Problem requirements =
Among these records, which lines include "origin"? Copy them out.

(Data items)
-.-.-
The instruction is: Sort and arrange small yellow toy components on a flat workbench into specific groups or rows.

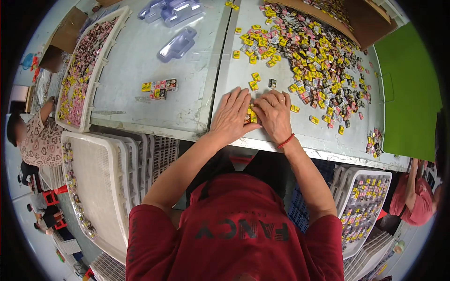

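Note:
Between my hands, near the table's front edge, sits a tight group of small yellow and dark boxes, partly hidden by my fingers. My left hand curves along its left side, with the thumb across the near edge, holding the group in place. Bent over its right side, my right hand pinches at the boxes with thumb and fingertips. A red bead bracelet circles my right wrist. Just beyond the fingers lie a black box and a pair of yellow boxes. One more yellow box rests beside my right hand.
A large heap of small boxes spreads over the right table below a cardboard carton. On the left table lie an arranged cluster, clear plastic trays and a filled white crate. A green panel borders the right side.

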A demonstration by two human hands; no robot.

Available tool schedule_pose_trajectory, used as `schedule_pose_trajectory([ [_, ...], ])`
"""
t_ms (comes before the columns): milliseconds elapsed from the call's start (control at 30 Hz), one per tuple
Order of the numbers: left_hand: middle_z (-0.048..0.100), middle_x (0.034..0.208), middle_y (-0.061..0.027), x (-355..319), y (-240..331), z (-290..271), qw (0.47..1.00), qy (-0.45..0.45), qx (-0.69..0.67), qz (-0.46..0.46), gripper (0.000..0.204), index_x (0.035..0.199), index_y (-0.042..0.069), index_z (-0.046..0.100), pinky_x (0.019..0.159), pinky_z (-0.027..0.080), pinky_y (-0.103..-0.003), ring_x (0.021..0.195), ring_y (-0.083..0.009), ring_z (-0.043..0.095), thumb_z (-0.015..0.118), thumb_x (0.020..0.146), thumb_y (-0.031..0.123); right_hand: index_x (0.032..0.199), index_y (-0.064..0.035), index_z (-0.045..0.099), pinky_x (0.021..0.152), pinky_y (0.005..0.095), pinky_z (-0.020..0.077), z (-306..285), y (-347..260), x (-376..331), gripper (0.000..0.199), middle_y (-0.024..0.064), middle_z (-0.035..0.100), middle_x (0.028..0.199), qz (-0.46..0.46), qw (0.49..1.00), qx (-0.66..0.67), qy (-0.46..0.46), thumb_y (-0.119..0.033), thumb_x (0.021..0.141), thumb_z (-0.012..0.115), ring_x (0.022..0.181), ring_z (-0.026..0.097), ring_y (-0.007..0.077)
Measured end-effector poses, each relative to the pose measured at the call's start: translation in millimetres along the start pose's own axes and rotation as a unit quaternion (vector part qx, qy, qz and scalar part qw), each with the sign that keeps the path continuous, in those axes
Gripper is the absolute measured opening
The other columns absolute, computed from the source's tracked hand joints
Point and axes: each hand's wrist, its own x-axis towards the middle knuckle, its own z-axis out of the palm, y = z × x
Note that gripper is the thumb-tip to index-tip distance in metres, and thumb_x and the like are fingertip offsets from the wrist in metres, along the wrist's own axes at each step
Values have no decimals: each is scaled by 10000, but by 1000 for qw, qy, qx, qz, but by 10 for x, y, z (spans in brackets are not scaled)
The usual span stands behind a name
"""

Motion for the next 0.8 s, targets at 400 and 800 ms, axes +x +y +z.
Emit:
schedule_pose_trajectory([
  [400, 395, 1356, -245, -15, 4, -8, 999, -38, -8, -16, 844, 1295, -112, 380, 1041, 301, -506, 1269, -421, 349, 723, 738, 421, 860, -91, 629, 961, 454, 313, 6, -18, 71, 166, 54, 601, 989, 79, 995, 51, -35, -150, 747, 735, 1087, 511, 271],
  [800, 575, 1168, -235, -114, 52, -419, 981, 106, -113, -119, 510, 1207, -27, 530, 907, 439, -448, 1089, -385, 547, 680, 831, 284, 976, -13, 636, 659, 339, 499, -462, 10, -192, 163, 140, 662, 887, 216, 975, 43, -37, -102, 842, 663, 760, 650, 285],
])
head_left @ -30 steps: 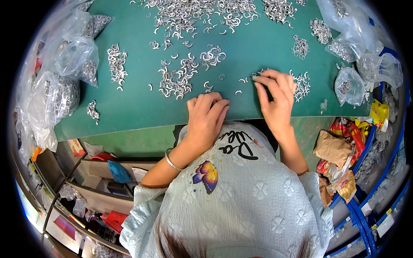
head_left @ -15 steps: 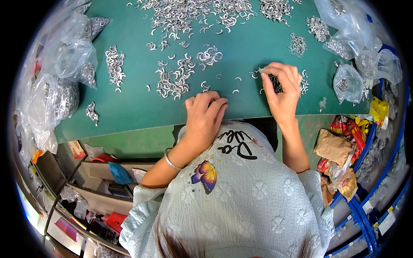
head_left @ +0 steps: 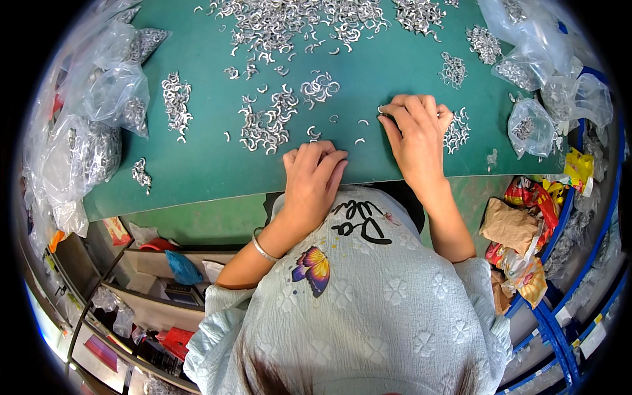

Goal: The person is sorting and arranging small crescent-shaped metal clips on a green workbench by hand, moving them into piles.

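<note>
My left hand (head_left: 311,174) rests at the table's near edge with its fingers curled down. A small crescent-shaped metal piece (head_left: 314,133) lies just beyond its fingertips, and whatever those fingers hold is hidden. Over the green tabletop to the right, my right hand (head_left: 416,138) is bent, thumb and forefinger drawn together round a small curved metal piece (head_left: 380,110) that peeks out at the tips. A pile of similar curved pieces (head_left: 457,131) lies partly behind that hand. Between the hands are a few loose pieces (head_left: 359,140). Left of them spreads a larger cluster (head_left: 264,128).
A big heap of curved pieces (head_left: 270,23) covers the far middle of the green table (head_left: 217,164). Clear bags (head_left: 92,151) of metal parts line the left side; more bags (head_left: 532,128) stand at right. Below the right edge lie a brown paper bag (head_left: 510,224) and blue racking (head_left: 556,336).
My right hand has shifted left, away from the right-hand pile, and turned so its back shows more. More of that pile is uncovered. My left hand stays almost in place.
</note>
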The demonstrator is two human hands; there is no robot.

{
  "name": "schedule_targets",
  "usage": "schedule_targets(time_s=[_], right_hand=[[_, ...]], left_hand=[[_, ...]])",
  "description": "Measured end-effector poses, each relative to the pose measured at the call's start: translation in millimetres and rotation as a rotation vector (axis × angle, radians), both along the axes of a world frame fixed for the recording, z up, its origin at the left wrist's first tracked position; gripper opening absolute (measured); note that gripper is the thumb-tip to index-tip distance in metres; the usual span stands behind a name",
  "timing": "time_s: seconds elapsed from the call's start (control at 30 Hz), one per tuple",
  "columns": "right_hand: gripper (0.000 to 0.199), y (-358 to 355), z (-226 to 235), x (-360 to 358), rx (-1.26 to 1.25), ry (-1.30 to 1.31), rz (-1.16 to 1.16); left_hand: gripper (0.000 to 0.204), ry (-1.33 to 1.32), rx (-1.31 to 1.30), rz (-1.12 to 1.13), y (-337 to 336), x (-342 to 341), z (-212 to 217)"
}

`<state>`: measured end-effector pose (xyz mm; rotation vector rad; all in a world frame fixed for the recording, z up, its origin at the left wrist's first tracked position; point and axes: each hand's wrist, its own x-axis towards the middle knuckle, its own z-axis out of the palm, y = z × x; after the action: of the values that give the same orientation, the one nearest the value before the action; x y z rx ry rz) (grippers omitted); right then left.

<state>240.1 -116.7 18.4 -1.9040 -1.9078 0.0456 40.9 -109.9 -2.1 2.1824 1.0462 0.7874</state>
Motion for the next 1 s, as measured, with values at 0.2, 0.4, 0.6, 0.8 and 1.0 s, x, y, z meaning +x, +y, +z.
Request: schedule_targets(time_s=[0.2, 0.4, 0.6, 0.8, 1.0], right_hand=[[0.012, 3.5, 0.2, 1.0, -0.012, 0.024, 0.018], [0.011, 10.3, 2.4, 16.0, 0.035, 0.215, -0.011], [0.009, 47.1, 4.6, 60.0, 0.086, 0.483, -0.119], [0.017, 130.6, -9.7, 144.5, 0.273, 0.318, -0.3], [0.02, 171.8, -28.5, 197.9, 0.226, 0.138, -0.339]], left_hand=[[0.027, -0.008, -0.002, 0.002, -0.1, 0.3, -1.6], [0.026, -0.014, 0.0, 0.01, -0.7, 0.7, -3.5], [0.027, -0.033, 0.016, 0.02, -1.4, -0.3, -6.8], [0.028, -0.065, 0.067, 0.01, 0.2, 1.1, -12.4], [0.028, -0.078, 0.09, -0.003, 1.4, -0.6, -15.1]])
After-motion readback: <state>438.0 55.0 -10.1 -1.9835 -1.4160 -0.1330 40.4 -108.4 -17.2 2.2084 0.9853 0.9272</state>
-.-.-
Answer space =
  "description": "Measured end-effector poses, each relative to the pose measured at the call's start: translation in millimetres and rotation as a rotation vector (axis × angle, radians), both along the axes of a world frame fixed for the recording, z up, its origin at the left wrist's first tracked position; gripper opening absolute (measured); note that gripper is the thumb-tip to index-tip distance in metres; the usual span stands behind a name",
`<state>`: measured end-effector pose (xyz mm; rotation vector rad; all in a world frame fixed for the recording, z up, its origin at the left wrist's first tracked position; point and axes: each hand's wrist, its own x-axis towards the middle knuckle, its own z-axis out of the palm, y = z × x; after the action: of the values that give the same orientation, the one nearest the value before the action; x y z rx ry rz) (grippers omitted); right then left.

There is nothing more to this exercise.